Cadbury is focusing on little acts of kindness in its relaunched marketing for Dairy Milk, as revealed in the first work from VCCP since the Mondelez brand appointed it as lead global agency in 2017. The strategy behind the campaign is to take the Cadbury brand back to its roots as a family brand founded on generous principles (the original Cadbury family were Quakers and pioneers of social justice in the UK).
A spot, which launched on January 11, directed by Frederic Planchon of Academy, depicts a busy working mom who finishes her shift at a fish and chip restaurant, rushes to pick her young daughter up from school and then is interrupted by what seems like an important phone call as they walk home. The little girl wanders into a corner shop and decides to buy her mom a large bar of Dairy Milk.
She doesn’t have any money, so she shyly takes a few little objects from her purse to “pay,” including buttons and a tiny toy unicorn. The kindly shopkeeper raises his eyebrows but takes the “money” and gives her back the unicorn as “change,” and the girl hands the chocolate to her mom wishing her a happy birthday. The spot ends with the tagline “There’s a glass and a half in every one.”

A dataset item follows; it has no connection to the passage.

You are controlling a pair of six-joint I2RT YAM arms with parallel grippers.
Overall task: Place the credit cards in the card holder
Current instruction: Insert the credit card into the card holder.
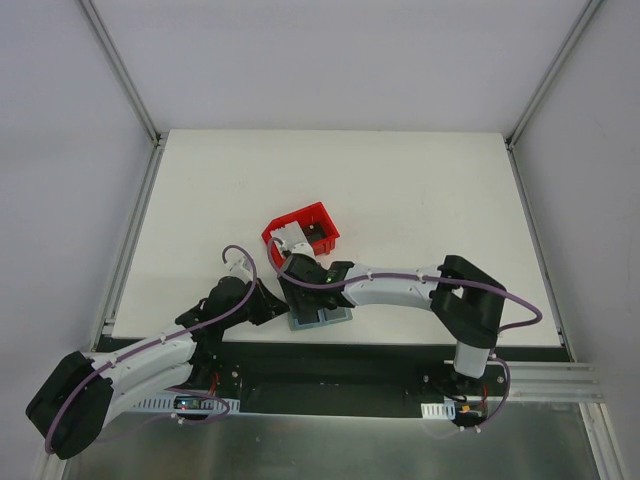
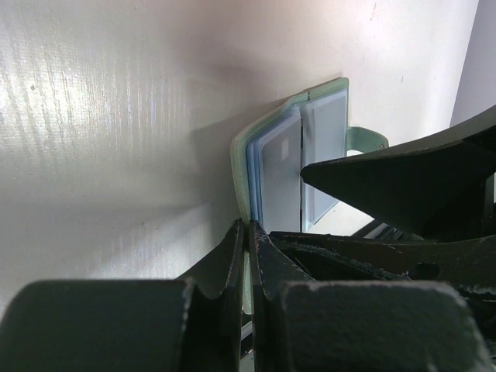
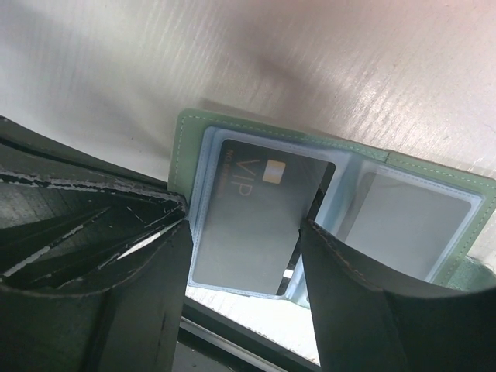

As well as the TV work, the wider campaign will including OOH executions showing the well-known Cadbury Dairy Milk glass and a half of milk icon together with other positive symbols, such as a heart, smiley face and thumbs up.
There will also be a pop-up Cadbury Dairy milk store in London’s Greek Street, Soho from Jan 25-28 where fans will be able to exchange their own buttons and trinkets for free chocolate, with 10,000 bars being given away.
VCCP was appointed last June, replacing lead agency Fallon, which had created award-winning work for Cadbury including its drumming gorilla in 2007. That campaign was very successful, but more recent campaigns were deemed not to have worked as well, including Fallon’s Joyville work, which launched in 2012 as a long-term platform, but was dropped after two years. Mondelez acquired the Cadbury brand in 2010.
Darren Bailes, executive creative director for VCCP, says: “Our intention is to make people really feel something again for Cadbury…the feeling you get when you watch ‘A finger of Fudge is just enough’ adverts from the seventies. Warm. Homely. Fabric of the nation. Our work finds moments of generosity and goodness in a world that at first look can seem pretty selfish. There are no special effects, no fakery…just honest real life.”